SE-0243: Codepoint and Character Literals

It is difficult to see why single-quoted literals should be presumed to default to Character, as no language offers such a syntax.

Here's how popular programming languages make use of single quotation marks:

String

  • Delphi/Object Pascal
  • JavaScript
  • MATLAB (char array)
  • Python
  • R
  • SQL

'Raw' string

  • Groovy
  • Perl
  • PHP
  • Ruby

Code unit/code point/Unicode scalar

  • C: int
  • C++: char (if literal is prefixed, it can be char8_t, char16_t, char32_t, or wchar_t)
  • C#: char (16-bit)
  • Java: char (16-bit)
  • Kotlin: Char (16-bit)
  • Go: rune (32-bit)
  • Rust: char (32-bit)

In Go, a Unicode code point is known as a rune (a term now also adopted in .NET). In Rust, a Unicode scalar value is known as a character; in Swift, it is known as a Unicode scalar. (A Unicode scalar value is any Unicode code point except high- and low-surrogate code points.)

As can be seen, Go and Rust use single quotation marks for what in Swift is known as a Unicode scalar literal.

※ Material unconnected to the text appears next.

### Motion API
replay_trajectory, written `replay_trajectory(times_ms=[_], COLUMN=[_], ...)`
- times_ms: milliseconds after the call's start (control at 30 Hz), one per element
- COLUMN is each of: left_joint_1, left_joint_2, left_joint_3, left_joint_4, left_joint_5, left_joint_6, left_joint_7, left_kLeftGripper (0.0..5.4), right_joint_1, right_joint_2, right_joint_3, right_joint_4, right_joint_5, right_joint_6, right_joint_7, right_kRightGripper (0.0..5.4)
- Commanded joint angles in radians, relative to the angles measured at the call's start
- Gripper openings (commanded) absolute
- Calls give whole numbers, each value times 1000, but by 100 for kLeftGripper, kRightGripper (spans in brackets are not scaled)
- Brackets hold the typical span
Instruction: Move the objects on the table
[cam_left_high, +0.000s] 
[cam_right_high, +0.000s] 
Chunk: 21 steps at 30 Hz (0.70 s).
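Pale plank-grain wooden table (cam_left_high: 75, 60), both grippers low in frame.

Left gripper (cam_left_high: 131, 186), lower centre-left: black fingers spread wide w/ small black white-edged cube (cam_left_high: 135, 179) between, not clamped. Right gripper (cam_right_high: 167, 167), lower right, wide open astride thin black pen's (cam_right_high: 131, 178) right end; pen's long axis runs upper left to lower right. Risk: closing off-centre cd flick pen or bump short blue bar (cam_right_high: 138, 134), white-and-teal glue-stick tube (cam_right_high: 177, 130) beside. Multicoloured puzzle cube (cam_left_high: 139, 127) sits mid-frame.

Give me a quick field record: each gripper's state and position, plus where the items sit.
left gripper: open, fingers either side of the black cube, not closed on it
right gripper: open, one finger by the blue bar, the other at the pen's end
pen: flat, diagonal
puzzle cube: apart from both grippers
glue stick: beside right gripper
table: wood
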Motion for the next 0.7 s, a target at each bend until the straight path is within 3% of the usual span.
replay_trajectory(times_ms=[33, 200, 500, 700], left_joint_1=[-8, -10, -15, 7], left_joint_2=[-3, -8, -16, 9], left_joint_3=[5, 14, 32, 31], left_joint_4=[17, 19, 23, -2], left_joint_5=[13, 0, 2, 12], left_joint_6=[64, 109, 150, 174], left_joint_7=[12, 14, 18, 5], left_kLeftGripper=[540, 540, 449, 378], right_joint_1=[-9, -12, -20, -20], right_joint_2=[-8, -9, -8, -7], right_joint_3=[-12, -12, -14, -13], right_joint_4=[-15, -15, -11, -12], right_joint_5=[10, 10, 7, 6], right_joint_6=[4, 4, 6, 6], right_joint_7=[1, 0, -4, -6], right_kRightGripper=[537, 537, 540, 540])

No language uses this notation for what in Swift is known as an extended grapheme cluster literal (i.e., character literal).

The version of Unicode supported, and therefore grapheme breaking, is a runtime concept. In other words, it is the version of the standard library linked at run time that determines whether a string's contents are one extended grapheme cluster (i.e., Character) or not.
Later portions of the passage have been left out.